_PROBLEM REQUIREMENTS_. Give the data again, word for word.

++++ RECORDED INFORMATION ++++

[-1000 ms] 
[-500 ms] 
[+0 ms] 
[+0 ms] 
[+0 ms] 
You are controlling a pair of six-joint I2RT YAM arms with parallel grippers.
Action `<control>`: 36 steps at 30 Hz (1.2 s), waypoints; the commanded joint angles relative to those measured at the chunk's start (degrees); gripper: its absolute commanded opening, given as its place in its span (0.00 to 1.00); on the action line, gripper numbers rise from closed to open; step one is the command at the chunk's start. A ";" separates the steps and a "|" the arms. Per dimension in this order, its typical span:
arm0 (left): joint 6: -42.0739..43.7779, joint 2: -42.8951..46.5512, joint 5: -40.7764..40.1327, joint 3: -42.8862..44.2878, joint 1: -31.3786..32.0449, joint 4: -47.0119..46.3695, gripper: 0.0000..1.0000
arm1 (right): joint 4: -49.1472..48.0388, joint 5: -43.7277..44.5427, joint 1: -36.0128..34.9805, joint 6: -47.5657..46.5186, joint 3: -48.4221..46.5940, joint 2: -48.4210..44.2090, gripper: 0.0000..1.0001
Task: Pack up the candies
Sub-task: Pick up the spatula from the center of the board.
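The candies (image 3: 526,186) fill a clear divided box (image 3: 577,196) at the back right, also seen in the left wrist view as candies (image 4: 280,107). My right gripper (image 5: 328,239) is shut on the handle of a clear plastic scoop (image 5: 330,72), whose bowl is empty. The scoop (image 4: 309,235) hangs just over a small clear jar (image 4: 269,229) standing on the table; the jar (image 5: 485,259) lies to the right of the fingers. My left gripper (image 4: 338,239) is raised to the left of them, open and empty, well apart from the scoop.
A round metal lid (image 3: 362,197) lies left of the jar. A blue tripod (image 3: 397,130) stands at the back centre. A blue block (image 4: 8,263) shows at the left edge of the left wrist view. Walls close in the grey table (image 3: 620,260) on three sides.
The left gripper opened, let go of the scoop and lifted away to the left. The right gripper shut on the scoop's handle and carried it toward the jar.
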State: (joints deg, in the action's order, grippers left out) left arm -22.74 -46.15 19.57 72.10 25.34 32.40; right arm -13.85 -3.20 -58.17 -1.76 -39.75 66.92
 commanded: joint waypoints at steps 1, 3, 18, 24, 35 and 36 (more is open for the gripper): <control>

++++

_RESULT_.
[-1000 ms] 
[-500 ms] 
[+0 ms] 
[+0 ms] 
[+0 ms] 
You are controlling a pair of six-joint I2RT YAM arms with parallel grippers.
Action `<control>`: 36 steps at 30 Hz (1.2 s), waypoints; the commanded joint angles relative to those measured at the chunk's start (degrees); gripper: its absolute commanded opening, given as its place in its span (0.00 to 1.00); on the action line, gripper numbers rise from closed to open; step one is the command at the chunk's start. A ";" separates the steps and a "|" the arms. Per dimension in this order, its typical span:
arm0 (left): joint 6: -42.0739..43.7779, joint 2: -42.8951..46.5512, joint 5: -40.7764..40.1327, joint 3: -42.8862..44.2878, joint 1: -31.3786..32.0449, joint 4: -47.0119..46.3695, gripper: 0.0000..1.0000
arm1 (right): joint 4: -49.1472..48.0388, joint 5: -43.7277..44.5427, joint 1: -36.0128..34.9805, joint 6: -47.5657..46.5186, joint 3: -48.4221..46.5940, joint 2: -48.4210..44.2090, gripper: 0.0000..1.0001
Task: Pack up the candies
Sub-task: Pick up the spatula from the center of the board.
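The candies (image 3: 526,186) fill a clear divided box (image 3: 577,196) at the back right, also seen in the left wrist view as candies (image 4: 280,107). My right gripper (image 5: 328,239) is shut on the handle of a clear plastic scoop (image 5: 330,72), whose bowl is empty. The scoop (image 4: 309,235) hangs just over a small clear jar (image 4: 269,229) standing on the table; the jar (image 5: 485,259) lies to the right of the fingers. My left gripper (image 4: 338,239) is raised to the left of them, open and empty, well apart from the scoop.
A round metal lid (image 3: 362,197) lies left of the jar. A blue tripod (image 3: 397,130) stands at the back centre. A blue block (image 4: 8,263) shows at the left edge of the left wrist view. Walls close in the grey table (image 3: 620,260) on three sides.
The left gripper opened, let go of the scoop and lifted away to the left. The right gripper shut on the scoop's handle and carried it toward the jar.
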State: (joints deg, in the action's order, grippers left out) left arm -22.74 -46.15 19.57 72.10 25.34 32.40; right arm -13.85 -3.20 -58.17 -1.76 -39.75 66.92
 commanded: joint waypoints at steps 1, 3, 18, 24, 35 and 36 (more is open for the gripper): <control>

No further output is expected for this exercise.